Vita

Daniel Hoffman-Schwartz holds an MA and PhD in Comparative Literature from NYU as well as an advanced certificate from NYU’s Poetics and Theory program. During the course of his doctorate, he was also a member of the DFG Graduiertenkolleg Lebensformen und Lebenswissen. Prior to his time at NYU, he was a fellow in Critical Studies at the Whitney Museum’s Independent Study Program. He has taught at Princeton in the department of Comparative Literature and the program in European Cultural Studies, as well as in the Humanities Program at Boğaziçi University in Istanbul.

His research interests include romanticism and aesthetic theory; deconstruction and post-Heideggerian thought; translation, adaptation, and intermedia. He is the editor of Flirtations: Rhetoric and Aesthetics this Side of Seduction (Fordham, 2015), co-edited with Barbara Natalie Nagel and Lauren Shizuko Stone, and of Handsomely Done: Aesthetics, Politics, and Media after Melville (forthcoming, Northwestern, 2019). He has published on Burke and Novalis, Shelley and Breaking Bad, as well as on Derrida, Nancy, and Badiou.

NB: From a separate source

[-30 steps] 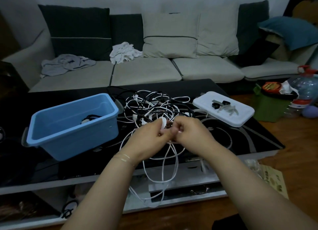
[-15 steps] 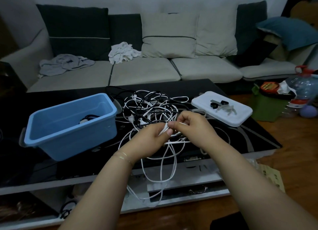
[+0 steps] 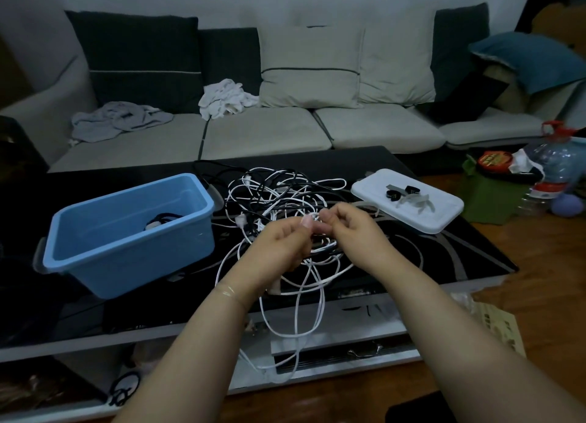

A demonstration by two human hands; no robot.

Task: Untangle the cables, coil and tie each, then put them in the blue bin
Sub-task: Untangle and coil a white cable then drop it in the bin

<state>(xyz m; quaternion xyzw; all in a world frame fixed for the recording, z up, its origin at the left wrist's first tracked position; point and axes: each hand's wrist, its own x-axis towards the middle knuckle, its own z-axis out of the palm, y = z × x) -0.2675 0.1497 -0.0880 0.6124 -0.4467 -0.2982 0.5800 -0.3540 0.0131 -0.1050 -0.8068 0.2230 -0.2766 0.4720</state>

Billy Budd and the Afterlife of Aesthetics

ICI Affiliate Project 2018

The project reads Melville’s late novella Billy Budd and Claire Denis’ postcolonial Francophone film-adaptation Beau Travail as a two-pronged epochal deconstruction of the history of political aesthetics inherited from Kant. Read together in a kind of disjunctive translation, these two texts stage the question of the relation of aisthesis to philia (philology, cinephilia); in the double-movement from the setting of the revolutionary wars around 1800 to the postcolonial impasse of the 20th century and from the medium of (post-)romantic literature to that of (post-)modernist cinema this encounter acquires a certain historical exemplarity.

Philology and cinephilia comes into extreme tension with the aesthetic paradigm on one point in particular: whereas aisthesis names the paradoxical sensation of form divorced from matter, the philia implicit in philology and cinephilia dwells with the materiality of the object. Aesthetics thus calls forth a materialist (cine-)philology that is both its completion and ruin.